Other Meetings

EAS General Assembly

EAS will meet Monday August 21, 14:00-17:30 in Meeting Room 1.1.

Several events of the European Astronomical Society (EAS) will take place in conjunction with the IAU General Assembly in Prague. In particular, the EAS General Assembly will take place on Monday, August 21, 14:00.

Although no specific scientific session will be organized in addition to the IAU events, a special day will be reserved to deal with European matters (Initiatives from the EU Commission, Actions from the EAS, reports from various EU Networks and Integrated Infrastructure Initiatives, and possibly a Job Market).

More information at: http://www2.iap.fr/eas/

ESA: GAIA

Gaia meeting Monday August 21, 15.30-17:30 in Chamber Room.

The European Space Agency's Gaia mission will be launched in 2011. Early in 2006 the prime contractor for the construction of the spacecraft was selected and the mission has now entered the detailed design phase. In parallel, preparations for the data processing aspects of the mission are underway. The new spacecraft and payload design will be presented at this other meeting along with the current status of the data processing preparations. Members of the Gaia Science Team and the Data Analysis Coordination Committee will be available to answer questions.

More information at: Gaia at IAU GA 2006 and Gaia web site.

ESO: ALMA

ALMA meeting Thursday August 24, 09:00-12:30, in Dressing Room 225.

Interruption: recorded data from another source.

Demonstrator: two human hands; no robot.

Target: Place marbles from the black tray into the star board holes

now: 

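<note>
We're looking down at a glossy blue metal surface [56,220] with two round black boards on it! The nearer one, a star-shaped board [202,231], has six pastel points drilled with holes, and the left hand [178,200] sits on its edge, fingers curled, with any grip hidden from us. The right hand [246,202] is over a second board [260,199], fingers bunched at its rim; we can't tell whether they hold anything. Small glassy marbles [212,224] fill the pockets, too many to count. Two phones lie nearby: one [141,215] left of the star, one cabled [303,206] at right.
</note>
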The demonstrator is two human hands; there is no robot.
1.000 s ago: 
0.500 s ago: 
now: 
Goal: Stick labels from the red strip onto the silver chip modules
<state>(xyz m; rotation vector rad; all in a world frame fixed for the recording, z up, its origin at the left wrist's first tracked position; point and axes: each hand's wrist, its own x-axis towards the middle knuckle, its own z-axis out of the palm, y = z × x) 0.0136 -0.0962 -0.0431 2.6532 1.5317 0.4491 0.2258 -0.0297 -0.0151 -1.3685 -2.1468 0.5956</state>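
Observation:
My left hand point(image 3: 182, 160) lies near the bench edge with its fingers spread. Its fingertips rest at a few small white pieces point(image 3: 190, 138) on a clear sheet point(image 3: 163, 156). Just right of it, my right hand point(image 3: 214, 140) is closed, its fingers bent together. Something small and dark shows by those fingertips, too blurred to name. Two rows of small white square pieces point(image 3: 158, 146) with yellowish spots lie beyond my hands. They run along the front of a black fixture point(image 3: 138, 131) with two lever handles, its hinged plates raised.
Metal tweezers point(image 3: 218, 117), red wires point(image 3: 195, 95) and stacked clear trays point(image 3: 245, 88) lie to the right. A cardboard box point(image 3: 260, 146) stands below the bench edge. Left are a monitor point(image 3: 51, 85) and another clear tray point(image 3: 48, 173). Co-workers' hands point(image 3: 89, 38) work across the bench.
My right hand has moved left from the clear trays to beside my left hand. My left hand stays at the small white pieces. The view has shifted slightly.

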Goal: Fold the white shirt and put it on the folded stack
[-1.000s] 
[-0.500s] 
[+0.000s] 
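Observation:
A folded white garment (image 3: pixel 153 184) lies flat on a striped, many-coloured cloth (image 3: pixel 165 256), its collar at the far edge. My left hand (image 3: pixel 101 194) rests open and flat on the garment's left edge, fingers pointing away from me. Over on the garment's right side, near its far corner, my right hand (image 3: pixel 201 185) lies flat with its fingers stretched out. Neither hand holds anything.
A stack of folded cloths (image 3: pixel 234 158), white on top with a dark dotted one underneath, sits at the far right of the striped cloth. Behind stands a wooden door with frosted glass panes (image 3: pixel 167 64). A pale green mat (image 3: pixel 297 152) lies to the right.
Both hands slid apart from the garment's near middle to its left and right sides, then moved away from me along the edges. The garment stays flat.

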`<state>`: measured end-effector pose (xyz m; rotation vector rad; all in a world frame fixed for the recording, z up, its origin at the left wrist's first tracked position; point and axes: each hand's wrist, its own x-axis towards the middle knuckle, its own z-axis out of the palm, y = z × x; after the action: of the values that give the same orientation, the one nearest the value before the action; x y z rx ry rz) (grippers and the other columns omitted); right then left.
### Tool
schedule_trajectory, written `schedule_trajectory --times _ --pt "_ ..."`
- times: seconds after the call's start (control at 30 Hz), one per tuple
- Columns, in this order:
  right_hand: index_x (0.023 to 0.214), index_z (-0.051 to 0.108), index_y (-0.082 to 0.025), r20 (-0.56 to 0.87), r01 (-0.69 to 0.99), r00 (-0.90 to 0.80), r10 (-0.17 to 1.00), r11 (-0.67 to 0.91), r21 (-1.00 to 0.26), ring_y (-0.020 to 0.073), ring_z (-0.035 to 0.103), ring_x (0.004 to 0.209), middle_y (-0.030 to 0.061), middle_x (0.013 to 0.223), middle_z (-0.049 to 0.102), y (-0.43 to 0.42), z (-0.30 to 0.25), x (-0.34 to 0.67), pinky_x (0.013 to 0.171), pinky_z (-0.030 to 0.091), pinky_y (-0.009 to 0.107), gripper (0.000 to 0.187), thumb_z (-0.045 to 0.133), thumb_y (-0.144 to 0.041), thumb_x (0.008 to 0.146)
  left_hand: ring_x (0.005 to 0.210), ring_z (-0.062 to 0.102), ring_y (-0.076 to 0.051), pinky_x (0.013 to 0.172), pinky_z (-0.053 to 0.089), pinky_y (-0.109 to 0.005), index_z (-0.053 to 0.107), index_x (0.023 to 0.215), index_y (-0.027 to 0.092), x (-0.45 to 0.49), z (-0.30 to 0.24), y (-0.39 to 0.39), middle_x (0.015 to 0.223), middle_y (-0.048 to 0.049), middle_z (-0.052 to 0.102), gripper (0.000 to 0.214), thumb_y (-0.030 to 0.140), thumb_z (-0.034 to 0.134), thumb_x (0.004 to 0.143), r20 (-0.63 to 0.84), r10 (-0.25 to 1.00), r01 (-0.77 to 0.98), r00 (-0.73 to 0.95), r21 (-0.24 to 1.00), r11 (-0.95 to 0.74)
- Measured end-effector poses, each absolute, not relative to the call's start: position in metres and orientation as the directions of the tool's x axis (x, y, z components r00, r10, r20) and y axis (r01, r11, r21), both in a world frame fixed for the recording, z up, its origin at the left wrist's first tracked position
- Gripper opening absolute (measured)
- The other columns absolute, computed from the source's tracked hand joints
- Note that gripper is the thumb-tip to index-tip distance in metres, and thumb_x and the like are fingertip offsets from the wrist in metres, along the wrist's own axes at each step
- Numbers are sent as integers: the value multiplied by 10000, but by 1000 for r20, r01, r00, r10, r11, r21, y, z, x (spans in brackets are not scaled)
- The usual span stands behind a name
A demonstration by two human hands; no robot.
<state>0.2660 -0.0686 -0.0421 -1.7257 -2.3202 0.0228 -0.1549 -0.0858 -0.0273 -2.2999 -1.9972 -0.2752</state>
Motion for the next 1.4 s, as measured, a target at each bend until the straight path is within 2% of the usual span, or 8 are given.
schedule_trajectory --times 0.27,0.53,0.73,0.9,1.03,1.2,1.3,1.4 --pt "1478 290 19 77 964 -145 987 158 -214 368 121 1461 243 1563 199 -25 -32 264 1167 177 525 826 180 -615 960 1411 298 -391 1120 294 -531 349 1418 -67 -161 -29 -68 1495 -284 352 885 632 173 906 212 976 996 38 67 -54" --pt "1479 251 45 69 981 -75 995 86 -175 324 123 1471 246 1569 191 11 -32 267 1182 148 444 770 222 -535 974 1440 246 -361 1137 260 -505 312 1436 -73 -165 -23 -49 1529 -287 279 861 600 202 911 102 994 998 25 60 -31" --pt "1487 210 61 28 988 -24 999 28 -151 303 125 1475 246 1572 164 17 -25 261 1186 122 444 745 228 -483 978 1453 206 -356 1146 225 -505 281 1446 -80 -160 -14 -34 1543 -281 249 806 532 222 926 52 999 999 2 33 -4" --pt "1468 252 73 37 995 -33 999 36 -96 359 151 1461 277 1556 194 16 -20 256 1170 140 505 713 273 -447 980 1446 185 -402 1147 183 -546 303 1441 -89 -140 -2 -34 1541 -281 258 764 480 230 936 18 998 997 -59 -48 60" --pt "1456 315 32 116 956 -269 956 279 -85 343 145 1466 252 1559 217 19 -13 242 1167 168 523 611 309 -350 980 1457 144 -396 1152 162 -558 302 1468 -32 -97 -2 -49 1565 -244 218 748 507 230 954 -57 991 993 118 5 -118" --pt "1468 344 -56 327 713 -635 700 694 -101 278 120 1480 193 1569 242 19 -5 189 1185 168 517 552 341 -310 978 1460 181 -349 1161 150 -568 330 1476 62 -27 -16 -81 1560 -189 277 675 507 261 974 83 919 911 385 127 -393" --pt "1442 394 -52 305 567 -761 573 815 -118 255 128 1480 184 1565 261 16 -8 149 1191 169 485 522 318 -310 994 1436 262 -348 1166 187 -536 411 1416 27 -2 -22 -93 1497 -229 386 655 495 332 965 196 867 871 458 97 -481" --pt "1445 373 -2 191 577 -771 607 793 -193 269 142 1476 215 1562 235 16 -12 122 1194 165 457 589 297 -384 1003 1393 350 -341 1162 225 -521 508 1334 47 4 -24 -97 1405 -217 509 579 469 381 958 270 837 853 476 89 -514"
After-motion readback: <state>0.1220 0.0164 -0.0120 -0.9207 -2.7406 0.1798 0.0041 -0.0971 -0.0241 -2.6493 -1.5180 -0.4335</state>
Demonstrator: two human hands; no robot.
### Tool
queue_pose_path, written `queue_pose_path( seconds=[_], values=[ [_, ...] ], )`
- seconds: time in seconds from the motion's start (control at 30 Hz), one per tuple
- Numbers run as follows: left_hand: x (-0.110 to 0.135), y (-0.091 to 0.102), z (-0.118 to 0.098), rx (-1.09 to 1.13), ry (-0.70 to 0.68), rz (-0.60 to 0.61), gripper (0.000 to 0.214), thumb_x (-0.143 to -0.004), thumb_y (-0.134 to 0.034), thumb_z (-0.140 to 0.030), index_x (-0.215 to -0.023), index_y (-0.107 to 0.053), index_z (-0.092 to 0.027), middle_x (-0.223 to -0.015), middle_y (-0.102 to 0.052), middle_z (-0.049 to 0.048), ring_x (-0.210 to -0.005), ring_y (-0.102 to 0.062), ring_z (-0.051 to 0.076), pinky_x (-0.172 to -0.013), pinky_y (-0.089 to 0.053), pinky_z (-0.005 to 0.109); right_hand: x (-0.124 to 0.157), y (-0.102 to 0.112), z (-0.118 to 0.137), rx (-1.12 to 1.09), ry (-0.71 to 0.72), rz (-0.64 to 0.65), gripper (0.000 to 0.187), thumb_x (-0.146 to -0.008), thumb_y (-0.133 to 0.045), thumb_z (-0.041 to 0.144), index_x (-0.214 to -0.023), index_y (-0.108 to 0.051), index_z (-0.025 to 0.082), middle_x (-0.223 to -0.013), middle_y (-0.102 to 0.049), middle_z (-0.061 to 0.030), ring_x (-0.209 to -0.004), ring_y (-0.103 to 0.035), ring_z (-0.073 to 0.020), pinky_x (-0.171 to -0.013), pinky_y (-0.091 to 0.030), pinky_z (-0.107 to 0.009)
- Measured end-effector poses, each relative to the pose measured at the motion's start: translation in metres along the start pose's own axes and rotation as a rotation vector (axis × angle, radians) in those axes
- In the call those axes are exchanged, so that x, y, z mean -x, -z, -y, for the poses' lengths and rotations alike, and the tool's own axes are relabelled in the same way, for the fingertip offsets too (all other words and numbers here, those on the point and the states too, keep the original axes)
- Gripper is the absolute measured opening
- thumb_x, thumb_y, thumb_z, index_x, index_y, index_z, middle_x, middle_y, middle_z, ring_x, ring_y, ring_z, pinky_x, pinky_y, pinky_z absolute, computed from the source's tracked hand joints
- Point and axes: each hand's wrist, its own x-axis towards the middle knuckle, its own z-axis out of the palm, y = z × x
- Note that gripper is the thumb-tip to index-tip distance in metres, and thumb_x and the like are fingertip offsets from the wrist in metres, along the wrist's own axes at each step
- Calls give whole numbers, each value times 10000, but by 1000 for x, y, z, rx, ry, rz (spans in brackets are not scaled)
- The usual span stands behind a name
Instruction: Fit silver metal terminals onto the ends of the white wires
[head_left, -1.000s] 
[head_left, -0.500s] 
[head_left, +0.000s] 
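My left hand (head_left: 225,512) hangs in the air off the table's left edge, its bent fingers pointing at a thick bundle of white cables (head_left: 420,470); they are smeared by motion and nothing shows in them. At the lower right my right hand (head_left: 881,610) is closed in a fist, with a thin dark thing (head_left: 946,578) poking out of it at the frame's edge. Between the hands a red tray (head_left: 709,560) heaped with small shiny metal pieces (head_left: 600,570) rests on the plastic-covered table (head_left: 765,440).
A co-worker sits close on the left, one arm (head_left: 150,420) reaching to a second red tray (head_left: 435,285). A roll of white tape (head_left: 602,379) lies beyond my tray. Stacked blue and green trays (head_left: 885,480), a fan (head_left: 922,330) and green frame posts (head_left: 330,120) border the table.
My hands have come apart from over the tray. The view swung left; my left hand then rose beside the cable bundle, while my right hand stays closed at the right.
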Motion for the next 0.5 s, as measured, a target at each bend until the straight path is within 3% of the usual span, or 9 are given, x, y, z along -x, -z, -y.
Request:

The Atacama Large Millimeter Array (ALMA) is a large international project which will be finished by 2012 in northern Chile on a site at 5 km elevation. The site provides excellent atmospheric transmission in the millimeter and sub-millimeter wavelength ranges. The project consists of two parts: (1) the 12m Array, composed of between fifty (present construction plan) to sixty-four (project plan) 12-meter antennas that can be placed on 175 different stations for baselines up to 14.5 km and (2) the ‘Atacama Compact Array’, or ACA, that consists of twelve 7 meter telescopes placed in a compact configuration, and four 12 meter telescopes for measuring source total power. In addition to high sensitivity, frequency coverage and dynamic range, ALMA will record both interferometric and the complete source flux density. At the shortest planned wavelength, =0.3 mm, and longest baseline, the angular resolution will be 0.005”. ALMA will be able to image dust enshrouded or cold material. As such, it is the appropriate complement to 8-10 meter optical/near-IR telescopes namely the Very Large Telescope (VLT), Gemini, Subaru, LBT and Keck, and to the Hubble Space Telescope and its successor, the James Webb Space Telescope, matching or exceeding the angular resolution of any of these facilities.

More information: Thomas Wilson < >

IUCAF: SPECTRUM MANAGEMENT

IUCAF will meet Friday August 18, 09:00-10:30 in Dressing Room 225

The (radio) spectrum is a finite, and increasingly precious, resource for astronomical research. In order to obtain astronomical data of sufficiently high quality, our observations must be free of harmful interference emitted by other spectrum users. To attain this goal, regulatory protection measures (such as limits on interference levels) need to be determined and introduced into legislation. The IAU-sponsored organization that represents the requirements of the worldwide astronomical community in these regulatory matters is IUCAF, the Scientific Committee on Frequency Allocations for Radio Astronomy and Space Science. The 11 IUCAF members are active at different levels: local, national, regional and global (at the International Telecommunication Union, ITU). At this open IUCAF meeting an overview will be given of its various activities and current and future issues in frequency protection, and the list of IAU representatives will be reviewed.